Крутояр покачал головой.
— Так, Олесь, было, и так, собственно, и осталось. Опять миссионеры хозяйничают везде, обманывают людей, держат народ в тяжелом рабстве. Не помню, где я читал об их выходках. Например, объявляют в газетах, что индейцы того или иного округа голодают, умирают, их надо обратить в христианство, "цивилизовать". В городах начинают собирать пожертвования, труженики отдают свои последние песеты для несчастных, закупают продукты, одежду и посылают все это в сельву. Но дальше миссионеры действуют по-своему. Захватив пожертвования в свои руки, они распродают их по невероятно высоким ценам. Однажды произошел такой случай. На раздачу подарков приехал сам генерал Батис, кроме того, была приглашена масса иностранных журналистов. Роздали кое-какую мелочь, сахар, немного лекарств — под музыку, конечно, аплодисменты, стрекот кинокамер. Но только высокие гости уехали в столицу, как миссионеры сразу же отобрали свои дары и заявили, что отдадут их тем, кто согласится даром поработать у них на каучуковых плантациях...

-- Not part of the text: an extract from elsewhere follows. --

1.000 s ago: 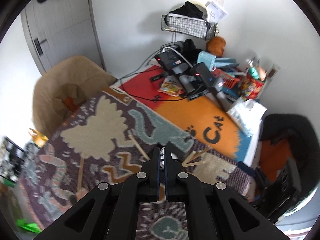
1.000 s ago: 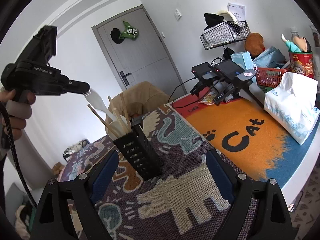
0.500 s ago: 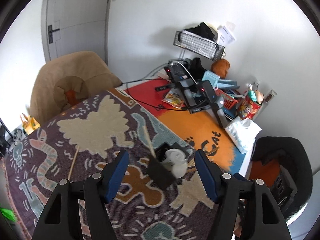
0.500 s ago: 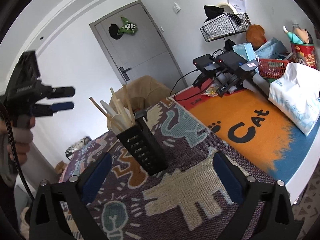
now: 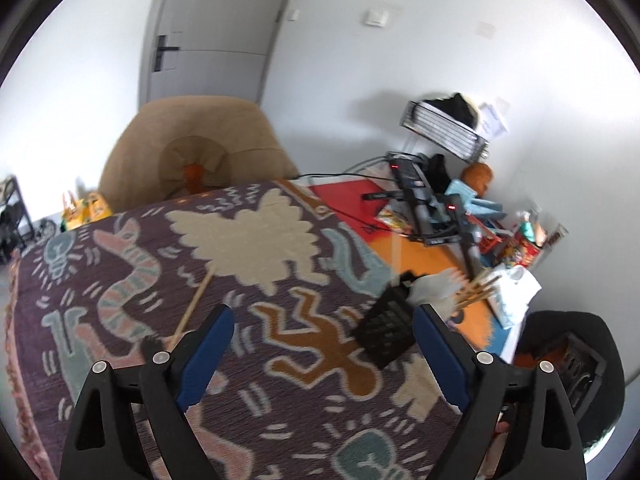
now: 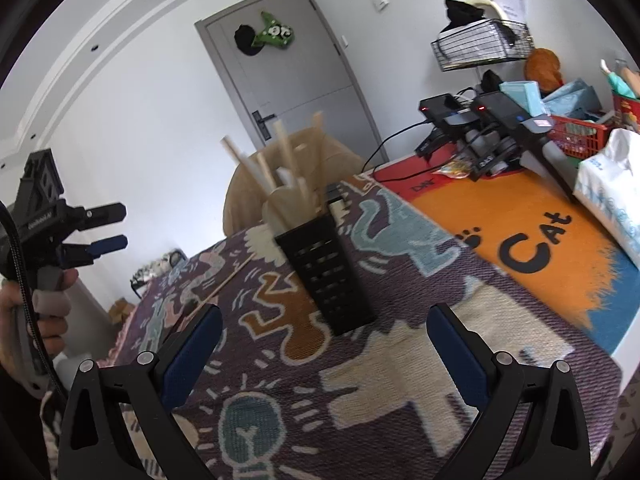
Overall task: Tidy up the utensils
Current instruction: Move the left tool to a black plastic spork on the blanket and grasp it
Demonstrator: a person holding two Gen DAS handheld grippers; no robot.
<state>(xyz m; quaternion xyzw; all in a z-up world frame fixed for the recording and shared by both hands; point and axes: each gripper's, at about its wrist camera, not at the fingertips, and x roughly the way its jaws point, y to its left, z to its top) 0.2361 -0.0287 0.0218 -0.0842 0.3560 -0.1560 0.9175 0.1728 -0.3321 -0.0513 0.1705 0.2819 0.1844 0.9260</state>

Крутояр замолчал. Наступила звонкая, серебристая тишина. Олесь все еще не мог прийти в сознание от тех видений, которые захватили его душу. Очарование, гнев, возмущение, желание действовать, бороться, отстаивать правду сделали его в этот момент и старше, и строже, и прозорливее.
Инки... Века славы... Жестокость божьего престола... Когда-то он только читал о таких вещах, и вот они встали перед ним во всей реальности, и мысль невольно докапывалась до самого сурового вывода, до горчайшей правды: "Тайна Ван-Саунгейнлера принадлежит не прошлому, а сегодняшнему дню".
Олесь взял отца за локоть.
— Папа, я знаю, почему полиция и черноризники так боятся нас.
— Почему же, сынок? — слегка улыбнулся Крутояр.
— Потому что горе инков не умерло и сегодня.
— Не только горе, сынок, — вздохнул профессор, — и борьба их, ненависть их ко лжи и притеснениям живут и сейчас. — Охваченный мечтательной задумчивостью, профессор прижал к себе сына, заговорил ровным, грудным голосом: — Если послушать буржуазных историков, всевозможных богословов и мудрецов от амвона, то может показаться, что крест и колонизация принесли на материк радость, благоденствие, образование, славные народы континента почти побратались со своими притеснителями, что вся история завоевания была сплошным праздником. Открытие смелого голландца разбивает вдребезги все эти лжи. Подумать только: десятки, может, и сотни тысяч инков пошли на верную смерть, бросили свои земли, чтобы не стать рабами. Если бы нам удалось найти следы их последнего марша, следы их гордой гибели, мы перечеркнули бы целую систему лживых, лицемерных догм, мы еще раз показали бы людям, чего стоила христианская миссия католической церкви. Как видишь, научное открытие Саунгейнлера ближе стоит к нашим дням, чем может показаться с первого взгляда, а потом, Олесь, мне почему-то думается, что голландец сообщает в своей телеграмме не только о преступлениях прошлого. Не только древние инки заставили его скрыться в глуши сельвы, сносить трудности лесной жизни, враждовать с полицией... Он открыл нечто большее, нечто более важное. И именно поэтому мы должны помочь ему.